## Thursday, November 10, 2016

### Study Group - All Your Queries Are Belong to Us: The Power of File-Injection Attacks on Searchable Encryption

Published at USENIX 2016 and written by Yupeng Zhang, Jonathan Katz, and Charalampos Papamanthou from University of Maryland this paper proves again how difficult is to get proper security in searchable encryption.

Some of you may wonder why I chose this paper. Reason is that I wanted to get a grasp of how research looks like outside of the MPC area at a top security conference. And what other conference to pick than this year's USENIX?

After I finished reading this paper I realised a cool thing: that you need little to none a priori knowledge about Searchable Encryption (SE) [1]. Fortunately I didn't find myself diving into the literature of SE in order to fully understand the ideas presented there - how many crypto papers have you read and still be able to say this once you're done with them?

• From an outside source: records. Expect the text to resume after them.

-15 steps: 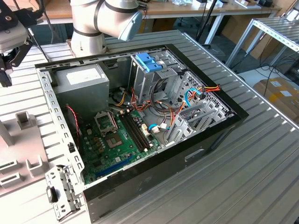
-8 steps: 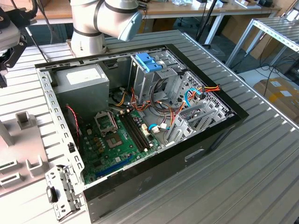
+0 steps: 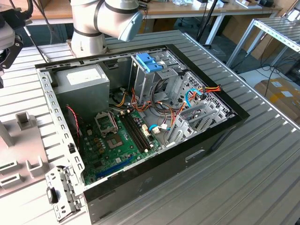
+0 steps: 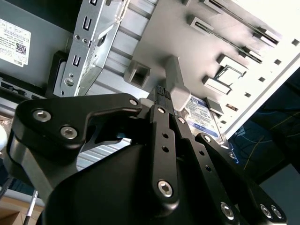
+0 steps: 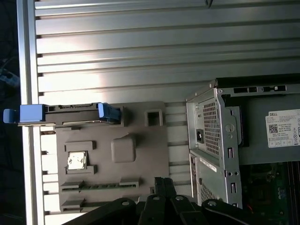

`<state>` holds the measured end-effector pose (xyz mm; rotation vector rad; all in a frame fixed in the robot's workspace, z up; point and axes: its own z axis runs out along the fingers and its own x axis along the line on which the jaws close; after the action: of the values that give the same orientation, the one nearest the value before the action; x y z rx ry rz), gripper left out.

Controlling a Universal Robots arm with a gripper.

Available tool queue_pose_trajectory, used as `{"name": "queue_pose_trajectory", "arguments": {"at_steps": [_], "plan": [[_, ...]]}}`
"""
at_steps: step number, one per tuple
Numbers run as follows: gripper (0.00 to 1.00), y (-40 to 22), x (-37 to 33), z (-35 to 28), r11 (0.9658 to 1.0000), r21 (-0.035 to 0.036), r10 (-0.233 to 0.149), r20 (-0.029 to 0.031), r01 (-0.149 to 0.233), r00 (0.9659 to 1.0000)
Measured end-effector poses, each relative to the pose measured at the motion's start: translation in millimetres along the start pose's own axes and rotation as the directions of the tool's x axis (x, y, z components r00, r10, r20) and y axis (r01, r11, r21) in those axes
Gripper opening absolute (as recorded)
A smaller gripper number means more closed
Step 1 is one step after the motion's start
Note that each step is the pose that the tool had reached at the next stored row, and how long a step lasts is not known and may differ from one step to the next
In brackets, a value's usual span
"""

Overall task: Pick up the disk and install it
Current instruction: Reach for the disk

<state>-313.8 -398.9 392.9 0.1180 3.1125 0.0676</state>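
Note:
The disk (image 5: 70,115) stands on its edge in a slot at the rim of a grey fixture plate (image 5: 140,168), with a blue rail at each end. Its white-and-blue label (image 4: 202,116) shows in the second wrist view, just behind the black fingers. My gripper (image 5: 163,181) hovers over the opposite side of that plate, near the computer case and apart from the disk. In both wrist views the two fingers of the gripper (image 4: 162,93) lie pressed together with nothing between them. The arm's wrist end (image 3: 8,49) shows at the exterior view's far left.
An open computer case (image 3: 154,154) lies on the ridged metal table (image 3: 243,187), holding a grey power supply (image 3: 82,79), a motherboard (image 3: 112,140), loose cables and a drive cage with a light-blue latch (image 3: 149,62). The fixture plate also carries a small chip (image 5: 77,160).

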Motion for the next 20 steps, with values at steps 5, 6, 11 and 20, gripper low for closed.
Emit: {"name": "queue_pose_trajectory", "arguments": {"at_steps": [5, 6, 11, 20], "plan": [[0.11, -0.4, 5.4, -0.1, 1.0, 0.0, 0.0, 0.0, 0.0, 1.0], [0.11, -0.5, 6.1, -0.1, 1.0, 0.0, 0.0, 0.0, 0.0, 1.0], [0.11, -0.8, 11.0, -0.1, 1.0, 0.0, 0.0, 0.0, 0.0, 1.0], [0.11, -1.4, 18.0, -0.2, 1.0, 0.0, 0.0, 0.0, 0.0, 1.0]]}}
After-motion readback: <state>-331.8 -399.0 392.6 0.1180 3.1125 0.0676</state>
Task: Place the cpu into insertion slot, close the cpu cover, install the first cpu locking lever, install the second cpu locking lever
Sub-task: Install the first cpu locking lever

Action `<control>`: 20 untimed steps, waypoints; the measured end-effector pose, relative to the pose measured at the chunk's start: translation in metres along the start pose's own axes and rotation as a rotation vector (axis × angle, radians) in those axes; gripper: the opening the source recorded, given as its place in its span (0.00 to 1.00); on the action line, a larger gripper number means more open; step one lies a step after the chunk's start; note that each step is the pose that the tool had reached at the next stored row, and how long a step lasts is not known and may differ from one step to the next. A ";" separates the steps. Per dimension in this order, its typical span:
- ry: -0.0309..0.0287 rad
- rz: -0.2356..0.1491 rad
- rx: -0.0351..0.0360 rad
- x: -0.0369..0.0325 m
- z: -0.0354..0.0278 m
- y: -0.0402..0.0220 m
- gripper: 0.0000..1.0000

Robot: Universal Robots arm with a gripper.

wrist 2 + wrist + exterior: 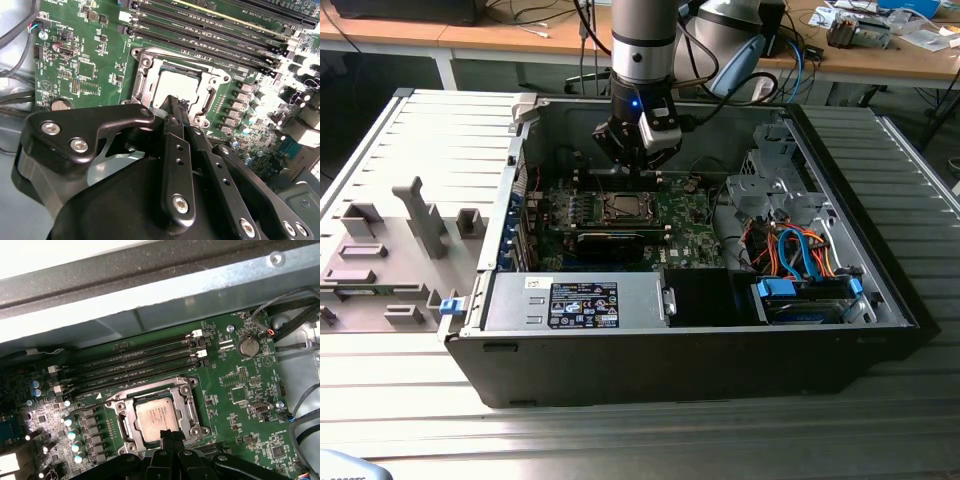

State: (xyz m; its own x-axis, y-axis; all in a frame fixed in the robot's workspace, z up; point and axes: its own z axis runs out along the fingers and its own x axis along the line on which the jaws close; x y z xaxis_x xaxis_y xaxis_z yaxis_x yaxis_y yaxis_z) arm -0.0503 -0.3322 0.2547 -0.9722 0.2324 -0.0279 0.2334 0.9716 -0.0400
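The cpu (172, 85) (157, 417) lies face up in the insertion slot (620, 207) on the green board inside the open computer case. The silvery cpu cover (186, 410) (150, 82) lies flat around it, and its window shows the chip's beige face. My gripper (172, 101) (167, 434) (636, 168) hangs just above one edge of the socket. Its black fingers are pressed together with nothing between them. The fingers hide the near rim of the socket in both wrist views. I cannot tell how the locking levers stand.
Long black memory slots (140, 360) run beside the socket, with a coin battery (248, 346) further off. The case's metal wall (150, 305) rises close behind. A power supply (580, 300) and orange and blue cables (800, 250) fill the case's front and the exterior view's right.
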 end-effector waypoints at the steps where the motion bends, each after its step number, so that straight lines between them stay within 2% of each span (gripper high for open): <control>1: -0.0001 -0.001 -0.0001 0.0000 0.0000 0.0000 0.11; 20: -0.0019 -0.048 -0.0014 0.0000 0.0000 0.0000 0.11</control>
State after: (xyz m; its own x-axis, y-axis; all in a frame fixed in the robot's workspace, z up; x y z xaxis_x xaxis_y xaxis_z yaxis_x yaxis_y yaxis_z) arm -0.0503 -0.3322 0.2547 -0.9822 0.1858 -0.0279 0.1868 0.9816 -0.0399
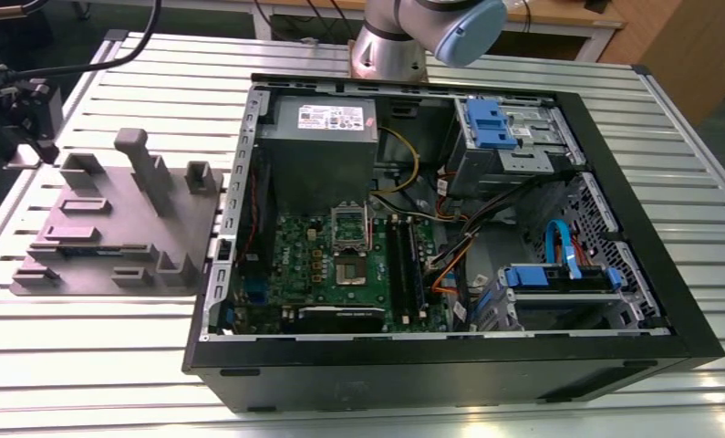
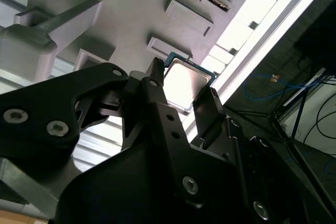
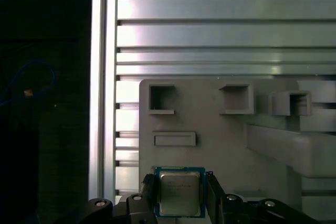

Let's introduce first the notion of SE. The setup consists in 2 parties, a client and an encrypted mail server. The client wants to obtain all e-mails which have 'alice' and 'work' as tags. He then computes a token in a deterministic manner, then the server replies with the e-mails  corresponding to the query:

To ease the presentation we can assume that instead of e-mails the server will respond with identifiers (urls).

An adversary wins if he breaks the token privacy, namely it recovers keywords from tokens.

A file injection attack is when an attacker has encrypted e-mails of his choice on the server and can see the tokens which are queried by the client. More simple, the server behaves in a honest-but-curious way and stores encrypted e-mails of his choice by spamming the client.

From a first sight this seems harmless. But if you combine it with some leaked e-mails (lots of them these days) the authors managed to have a 70% recovery rate for a keyword from a token with only 20% of leaked files. This was tested using an Enron email dataset of ~30000 emails. [2]

To understand how this works it's important to look at a simpler attack:

Binary search attack.

Suppose an adversary has a keyword universe $K$, with size $|K|$ a power for $2$. He can inject $\log_2{|K|}$ files and then recover keywords from every token with $100\%$ success.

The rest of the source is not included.